The U.S. Census Bureau reports in 2011 that the District of Columbia had the most employed RNs per capita at 1,728 per 100,000, and Nevada the least per capita, 605 per 100,000. The District of Columbia also had the most nurses per capita in 2009, at 1,483, and Nevada the lowest at 609. The numbers include advanced practice nurses. Several states, including California, Oregon and Washington, fall below the national rate.
“Historically, the West Coast has had managed care for more than 50 years, has had lower average daily census, lower lengths of stay, and a greater emphasis on prevention and out-patient care, and this has resulted partially in fewer RNs per 100,000 working as nurses in those states,” Tieman said. “In addition, other parts of the United States are more heavily saturated with nursing schools, particularly pre-licensure baccalaureate programs. I think there’s some relationship to production and employment.”
Other states with the most number of registered nurses per capita in 2011 included South Dakota at 1,349, Massachusetts at 1,321, North Dakota at 1,310 and Rhode Island at 1,174.
At the other end of the spectrum is California with 664 RNs per 100,000 people, Georgia at 665, Utah at 678 and Arizona at 690.
Brunell expressed surprise at California being so low, since it has established nurse-to-patient ratios.
Diane Vines, RN, PhD, expressed concern at the low number of nurses per capita in California, with some nurses leaving the state just when demand is likely to increase.

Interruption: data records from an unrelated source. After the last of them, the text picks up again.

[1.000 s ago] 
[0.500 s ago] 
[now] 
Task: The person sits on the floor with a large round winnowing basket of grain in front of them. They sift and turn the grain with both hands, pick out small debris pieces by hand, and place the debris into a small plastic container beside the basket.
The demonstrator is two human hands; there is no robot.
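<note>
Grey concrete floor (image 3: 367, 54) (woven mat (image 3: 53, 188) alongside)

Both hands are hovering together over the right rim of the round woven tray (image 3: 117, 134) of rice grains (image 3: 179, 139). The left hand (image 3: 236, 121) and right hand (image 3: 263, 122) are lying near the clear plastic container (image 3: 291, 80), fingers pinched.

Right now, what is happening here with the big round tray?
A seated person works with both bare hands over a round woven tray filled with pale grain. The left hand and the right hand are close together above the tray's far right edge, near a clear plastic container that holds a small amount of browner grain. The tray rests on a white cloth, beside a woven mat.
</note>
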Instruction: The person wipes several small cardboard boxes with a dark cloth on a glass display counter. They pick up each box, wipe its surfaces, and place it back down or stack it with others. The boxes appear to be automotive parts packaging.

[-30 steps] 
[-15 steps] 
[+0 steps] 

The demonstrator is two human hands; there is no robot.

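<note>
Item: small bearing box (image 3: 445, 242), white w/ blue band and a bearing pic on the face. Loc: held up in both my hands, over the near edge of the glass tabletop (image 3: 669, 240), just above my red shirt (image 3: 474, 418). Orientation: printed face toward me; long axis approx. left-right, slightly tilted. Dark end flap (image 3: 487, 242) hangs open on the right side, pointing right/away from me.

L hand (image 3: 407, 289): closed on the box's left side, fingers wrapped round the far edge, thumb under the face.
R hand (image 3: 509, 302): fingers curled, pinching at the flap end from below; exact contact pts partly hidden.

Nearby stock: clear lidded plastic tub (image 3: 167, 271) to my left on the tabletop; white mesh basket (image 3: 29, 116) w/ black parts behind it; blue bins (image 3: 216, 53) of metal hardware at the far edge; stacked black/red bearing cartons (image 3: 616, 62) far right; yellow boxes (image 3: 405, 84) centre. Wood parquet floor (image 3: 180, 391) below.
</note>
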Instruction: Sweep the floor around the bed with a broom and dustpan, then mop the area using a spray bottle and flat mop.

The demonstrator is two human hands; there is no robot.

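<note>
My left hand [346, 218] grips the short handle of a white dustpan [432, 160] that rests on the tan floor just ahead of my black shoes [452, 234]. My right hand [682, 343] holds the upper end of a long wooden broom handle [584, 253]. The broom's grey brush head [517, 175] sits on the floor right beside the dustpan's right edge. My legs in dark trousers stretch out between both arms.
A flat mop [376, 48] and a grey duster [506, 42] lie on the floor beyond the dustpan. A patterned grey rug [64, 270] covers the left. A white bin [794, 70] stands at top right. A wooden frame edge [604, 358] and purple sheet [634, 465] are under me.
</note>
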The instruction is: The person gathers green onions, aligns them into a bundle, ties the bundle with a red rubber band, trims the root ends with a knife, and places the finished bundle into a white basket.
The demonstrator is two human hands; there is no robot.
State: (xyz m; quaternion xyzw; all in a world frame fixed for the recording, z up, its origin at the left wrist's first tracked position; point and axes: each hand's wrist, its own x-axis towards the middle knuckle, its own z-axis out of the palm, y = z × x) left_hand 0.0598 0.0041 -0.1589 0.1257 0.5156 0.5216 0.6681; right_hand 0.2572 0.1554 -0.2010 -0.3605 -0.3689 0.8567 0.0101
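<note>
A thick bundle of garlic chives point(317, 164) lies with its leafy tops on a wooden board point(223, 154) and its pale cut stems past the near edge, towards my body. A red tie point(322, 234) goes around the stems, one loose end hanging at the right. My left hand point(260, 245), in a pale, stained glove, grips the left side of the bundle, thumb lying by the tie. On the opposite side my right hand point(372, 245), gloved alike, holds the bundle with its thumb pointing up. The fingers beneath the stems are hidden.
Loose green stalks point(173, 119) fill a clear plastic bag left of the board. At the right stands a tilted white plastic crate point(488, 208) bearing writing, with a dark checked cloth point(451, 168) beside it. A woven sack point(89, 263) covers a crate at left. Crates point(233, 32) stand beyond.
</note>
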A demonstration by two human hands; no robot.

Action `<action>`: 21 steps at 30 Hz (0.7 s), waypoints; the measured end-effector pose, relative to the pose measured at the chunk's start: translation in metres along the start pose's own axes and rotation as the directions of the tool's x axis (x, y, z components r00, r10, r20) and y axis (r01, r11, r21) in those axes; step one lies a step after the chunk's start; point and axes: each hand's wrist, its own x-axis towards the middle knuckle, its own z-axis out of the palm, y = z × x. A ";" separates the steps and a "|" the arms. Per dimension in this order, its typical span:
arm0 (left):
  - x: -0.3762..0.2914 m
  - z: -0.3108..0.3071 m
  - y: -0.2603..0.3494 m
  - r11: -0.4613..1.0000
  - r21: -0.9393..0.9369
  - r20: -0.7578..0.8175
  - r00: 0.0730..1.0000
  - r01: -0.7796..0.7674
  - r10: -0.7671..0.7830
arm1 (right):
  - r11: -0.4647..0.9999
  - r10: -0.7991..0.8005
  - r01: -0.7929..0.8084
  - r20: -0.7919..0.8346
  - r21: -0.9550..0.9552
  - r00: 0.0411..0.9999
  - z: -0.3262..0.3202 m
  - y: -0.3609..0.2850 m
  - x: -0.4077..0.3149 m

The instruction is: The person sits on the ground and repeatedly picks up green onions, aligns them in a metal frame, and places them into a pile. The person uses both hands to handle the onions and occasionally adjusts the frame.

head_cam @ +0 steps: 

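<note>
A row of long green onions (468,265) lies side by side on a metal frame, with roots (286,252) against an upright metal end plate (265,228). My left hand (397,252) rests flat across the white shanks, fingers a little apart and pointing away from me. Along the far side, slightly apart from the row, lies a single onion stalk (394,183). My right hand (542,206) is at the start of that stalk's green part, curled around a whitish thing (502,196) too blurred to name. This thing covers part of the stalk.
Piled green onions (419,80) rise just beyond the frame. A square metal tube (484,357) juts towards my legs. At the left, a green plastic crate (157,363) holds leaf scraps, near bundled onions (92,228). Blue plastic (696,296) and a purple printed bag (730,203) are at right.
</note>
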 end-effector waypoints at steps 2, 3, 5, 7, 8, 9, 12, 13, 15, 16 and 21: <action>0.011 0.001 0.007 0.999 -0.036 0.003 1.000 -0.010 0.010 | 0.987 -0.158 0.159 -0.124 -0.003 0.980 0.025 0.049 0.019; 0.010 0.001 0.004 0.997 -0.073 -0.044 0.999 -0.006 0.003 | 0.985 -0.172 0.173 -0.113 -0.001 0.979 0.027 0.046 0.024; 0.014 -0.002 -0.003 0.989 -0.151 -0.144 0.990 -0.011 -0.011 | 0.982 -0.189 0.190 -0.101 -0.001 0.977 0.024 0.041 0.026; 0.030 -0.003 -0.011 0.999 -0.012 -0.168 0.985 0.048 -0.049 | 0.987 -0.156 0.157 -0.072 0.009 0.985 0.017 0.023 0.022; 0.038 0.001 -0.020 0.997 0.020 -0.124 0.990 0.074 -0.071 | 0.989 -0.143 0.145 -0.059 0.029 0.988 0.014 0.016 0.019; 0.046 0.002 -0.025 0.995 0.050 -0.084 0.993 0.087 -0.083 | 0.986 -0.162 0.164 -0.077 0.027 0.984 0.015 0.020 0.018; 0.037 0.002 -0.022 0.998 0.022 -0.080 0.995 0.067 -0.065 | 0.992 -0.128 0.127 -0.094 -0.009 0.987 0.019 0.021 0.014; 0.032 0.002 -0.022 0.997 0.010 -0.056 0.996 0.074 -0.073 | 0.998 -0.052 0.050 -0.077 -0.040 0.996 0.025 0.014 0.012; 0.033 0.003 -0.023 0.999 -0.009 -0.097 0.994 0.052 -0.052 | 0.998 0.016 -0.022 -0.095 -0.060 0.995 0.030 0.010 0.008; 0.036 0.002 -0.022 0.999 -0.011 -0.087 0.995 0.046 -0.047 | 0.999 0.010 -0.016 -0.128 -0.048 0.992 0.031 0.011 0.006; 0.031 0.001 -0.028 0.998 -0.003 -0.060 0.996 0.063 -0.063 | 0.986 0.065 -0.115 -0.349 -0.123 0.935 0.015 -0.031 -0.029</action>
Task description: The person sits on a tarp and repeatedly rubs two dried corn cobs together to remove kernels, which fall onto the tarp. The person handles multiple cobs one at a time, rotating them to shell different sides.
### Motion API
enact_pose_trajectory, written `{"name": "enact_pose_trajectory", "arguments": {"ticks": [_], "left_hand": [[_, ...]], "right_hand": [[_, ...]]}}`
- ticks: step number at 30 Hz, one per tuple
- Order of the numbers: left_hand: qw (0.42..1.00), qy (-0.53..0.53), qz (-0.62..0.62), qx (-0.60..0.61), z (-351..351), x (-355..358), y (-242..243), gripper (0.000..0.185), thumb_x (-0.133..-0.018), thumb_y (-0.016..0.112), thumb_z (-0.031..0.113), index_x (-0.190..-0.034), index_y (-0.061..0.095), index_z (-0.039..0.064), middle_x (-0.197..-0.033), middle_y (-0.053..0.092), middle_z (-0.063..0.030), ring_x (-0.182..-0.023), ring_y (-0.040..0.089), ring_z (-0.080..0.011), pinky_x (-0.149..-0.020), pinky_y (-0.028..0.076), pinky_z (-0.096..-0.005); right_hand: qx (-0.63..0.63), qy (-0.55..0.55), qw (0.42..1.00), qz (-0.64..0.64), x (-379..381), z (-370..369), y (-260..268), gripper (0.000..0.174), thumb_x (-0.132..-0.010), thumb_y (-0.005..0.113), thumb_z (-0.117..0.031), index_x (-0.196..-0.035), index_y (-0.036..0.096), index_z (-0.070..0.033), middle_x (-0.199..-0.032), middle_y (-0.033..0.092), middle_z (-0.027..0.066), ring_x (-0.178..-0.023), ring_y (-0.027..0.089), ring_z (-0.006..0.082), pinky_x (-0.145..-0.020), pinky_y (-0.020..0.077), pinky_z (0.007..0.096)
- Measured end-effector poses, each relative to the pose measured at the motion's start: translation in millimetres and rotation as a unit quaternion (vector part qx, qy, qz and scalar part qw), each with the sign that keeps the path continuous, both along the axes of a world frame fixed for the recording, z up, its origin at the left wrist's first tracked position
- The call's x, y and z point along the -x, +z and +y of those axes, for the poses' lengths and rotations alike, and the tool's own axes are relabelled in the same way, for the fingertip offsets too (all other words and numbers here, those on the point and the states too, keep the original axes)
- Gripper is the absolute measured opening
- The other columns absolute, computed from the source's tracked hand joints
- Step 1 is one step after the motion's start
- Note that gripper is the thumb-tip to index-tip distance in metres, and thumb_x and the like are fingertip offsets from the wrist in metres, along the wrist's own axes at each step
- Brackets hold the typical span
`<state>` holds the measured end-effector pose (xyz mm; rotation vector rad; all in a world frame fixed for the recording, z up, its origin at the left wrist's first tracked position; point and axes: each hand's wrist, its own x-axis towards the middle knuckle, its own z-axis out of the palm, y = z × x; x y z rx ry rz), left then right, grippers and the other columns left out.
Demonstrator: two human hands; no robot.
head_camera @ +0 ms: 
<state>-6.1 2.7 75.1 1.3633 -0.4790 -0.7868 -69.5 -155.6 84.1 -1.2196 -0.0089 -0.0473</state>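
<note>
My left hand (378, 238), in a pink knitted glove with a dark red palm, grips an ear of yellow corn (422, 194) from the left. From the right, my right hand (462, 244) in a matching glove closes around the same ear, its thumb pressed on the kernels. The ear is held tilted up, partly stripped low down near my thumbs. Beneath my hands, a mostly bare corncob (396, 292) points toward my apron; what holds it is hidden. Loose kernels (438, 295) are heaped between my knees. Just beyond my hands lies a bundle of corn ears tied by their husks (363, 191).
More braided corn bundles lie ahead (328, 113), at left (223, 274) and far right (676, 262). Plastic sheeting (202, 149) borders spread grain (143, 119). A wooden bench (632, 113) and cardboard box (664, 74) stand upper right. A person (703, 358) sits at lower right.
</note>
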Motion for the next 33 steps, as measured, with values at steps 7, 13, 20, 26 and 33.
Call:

Diane Vines, RN, PhD, dean of nursing at Mount St. Mary’s College in Los Angeles, reported serious cuts in funding for publicly funded baccalaureate and associate degree programs, which has resulted in programs turning away students. Then many graduates leave the state for better employment opportunities.
“It is very alarming, and especially alarming in the non-urban areas,” Vines said.
Why are low concentrations of RNs a concern?
“Not having a sufficient number of RNs can affect access to patient care, access to emergency departments and operating rooms sometimes, and the quality and safety of care,” Tieman said. “The evidence is compelling.”
Studies have shown that higher nursing hours per patient day improve outcomes, Brunell added.
“The ratio of RNs in a hospital per patients affects the errors and number of falls and things that happen,” Vines said. “The quality of care is affected by the ratio of nurses to patients.”
Lower concentration of nurses does not necessarily equate with more job opportunities.
Linda Tieman, RN, MN, FACHE, said studies have shown that a low concentration of RNs can affect access to care and patient outcomes.
“It depends on the care delivery models in those states,” Tieman said, adding that where there are low numbers of RNs and RN positions, it could be harder to find a job.
Tieman reports new graduates in Washington are experiencing difficulty finding employment. That’s concerning, she said, because it leads to people not applying for nursing school, when the industry is going to need more nurses.
Vines also reported a decrease in the number of new graduate nurses being hired, as more employers seek experienced RNs. However, many opportunities exist, she said, in rural areas of California and in new roles, such as nurse navigators and care coordinators.
Each market has its set of characteristics and influencing factors, added Burke. Urban settings, with a number of facilities serving complex and difficult populations, may result in higher turnover, making it easier to get a position. Employers may be content with a higher nurse-to-patient ratio, she said.
“If the market has a fairly stable set of providers and the communities it serves are not seeking care for elective treatments or care of an illness, the reduced number of admissions may result in fewer RN openings,” Burke said.